The truth is that people spend most of their time in verticals.

Statistics focus on the aggregate amount of time the average American spends
on Facebook, 7 hours per month.

But the truth is that what is most interesting is the 20-40 hours a month
someone spends on the verticals that matter most to them.

For us it's nerd/tech stuff, so we hang out here for hours on end. The number
of hours I spend on here blows the amount of time I spend on Facebook away.
The same goes for Quora.

For companies that make money from advertising, the highest click-through-
rates come from the most engaged audiences and highly targeted advertising.

The truth is that no one has perfected many verticals. StackOverflow is one of
the the best examples of startups that have done an excellent job in a
vertical, but there is still much more potential there too.

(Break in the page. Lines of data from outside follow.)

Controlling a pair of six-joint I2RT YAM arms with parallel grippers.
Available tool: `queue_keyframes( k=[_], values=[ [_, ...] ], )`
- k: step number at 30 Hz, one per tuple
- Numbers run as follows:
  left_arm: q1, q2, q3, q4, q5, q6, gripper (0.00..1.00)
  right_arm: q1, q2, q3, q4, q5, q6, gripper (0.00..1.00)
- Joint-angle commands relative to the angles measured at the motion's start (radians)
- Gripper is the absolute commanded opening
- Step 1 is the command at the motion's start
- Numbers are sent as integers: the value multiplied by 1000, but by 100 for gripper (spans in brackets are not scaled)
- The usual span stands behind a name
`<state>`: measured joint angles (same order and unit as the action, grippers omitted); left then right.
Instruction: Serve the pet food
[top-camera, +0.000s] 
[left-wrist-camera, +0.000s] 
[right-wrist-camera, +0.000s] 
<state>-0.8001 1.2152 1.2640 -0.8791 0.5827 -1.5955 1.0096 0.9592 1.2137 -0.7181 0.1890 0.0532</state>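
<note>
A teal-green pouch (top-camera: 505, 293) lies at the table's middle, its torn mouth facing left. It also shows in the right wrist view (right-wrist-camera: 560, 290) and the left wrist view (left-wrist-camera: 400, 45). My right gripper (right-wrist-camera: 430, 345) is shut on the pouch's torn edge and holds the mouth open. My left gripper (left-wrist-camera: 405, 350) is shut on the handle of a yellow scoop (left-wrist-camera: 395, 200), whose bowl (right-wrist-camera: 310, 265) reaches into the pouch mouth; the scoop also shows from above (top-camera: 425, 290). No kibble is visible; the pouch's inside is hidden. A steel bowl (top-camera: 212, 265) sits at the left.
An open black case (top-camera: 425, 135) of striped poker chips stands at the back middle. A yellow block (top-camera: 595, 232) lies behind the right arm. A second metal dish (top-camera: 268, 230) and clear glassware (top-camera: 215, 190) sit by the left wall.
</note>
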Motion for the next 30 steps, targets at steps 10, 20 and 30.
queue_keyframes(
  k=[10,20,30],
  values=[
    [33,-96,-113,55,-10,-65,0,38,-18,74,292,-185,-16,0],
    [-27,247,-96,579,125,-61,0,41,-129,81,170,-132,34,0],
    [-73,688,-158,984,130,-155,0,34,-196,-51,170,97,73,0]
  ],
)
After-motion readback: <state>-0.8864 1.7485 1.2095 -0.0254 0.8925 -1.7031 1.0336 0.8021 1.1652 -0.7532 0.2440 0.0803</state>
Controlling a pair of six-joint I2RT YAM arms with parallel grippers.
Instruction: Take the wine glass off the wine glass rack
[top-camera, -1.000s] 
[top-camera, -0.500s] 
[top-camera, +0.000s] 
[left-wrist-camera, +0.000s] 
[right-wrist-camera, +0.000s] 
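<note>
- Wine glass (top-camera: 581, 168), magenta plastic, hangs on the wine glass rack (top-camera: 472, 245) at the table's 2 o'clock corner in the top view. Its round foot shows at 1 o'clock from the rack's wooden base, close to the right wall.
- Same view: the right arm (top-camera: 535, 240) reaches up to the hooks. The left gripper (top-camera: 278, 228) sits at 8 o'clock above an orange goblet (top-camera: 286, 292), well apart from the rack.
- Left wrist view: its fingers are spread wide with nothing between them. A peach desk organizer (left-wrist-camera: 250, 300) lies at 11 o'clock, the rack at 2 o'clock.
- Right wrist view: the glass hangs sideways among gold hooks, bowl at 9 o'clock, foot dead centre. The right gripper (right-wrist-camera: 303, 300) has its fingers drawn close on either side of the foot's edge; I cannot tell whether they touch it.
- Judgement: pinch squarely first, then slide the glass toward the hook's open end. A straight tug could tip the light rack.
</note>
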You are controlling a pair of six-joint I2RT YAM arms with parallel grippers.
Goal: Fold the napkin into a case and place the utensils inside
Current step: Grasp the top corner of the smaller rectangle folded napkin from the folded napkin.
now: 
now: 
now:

Regarding search verticals, the search algorithms for code are going to look
really really different when compared to those for natural language that
Google is after.

Imagine a code search engine where I can save preferences for the languages I
want to search in. This engine then indexes lots of different places like
Github, Gitorious, Freshmeat, SourceForge, etc.

If you are part of the community that cares about code, you all of a sudden
stop going to Google as the default for all code searches. Of course, Google
could then become a portal to your search, but at that point the the barriers
to entry for other companies to aggregate vertical search engines becomes much
lower and Google's dominance is no longer guaranteed.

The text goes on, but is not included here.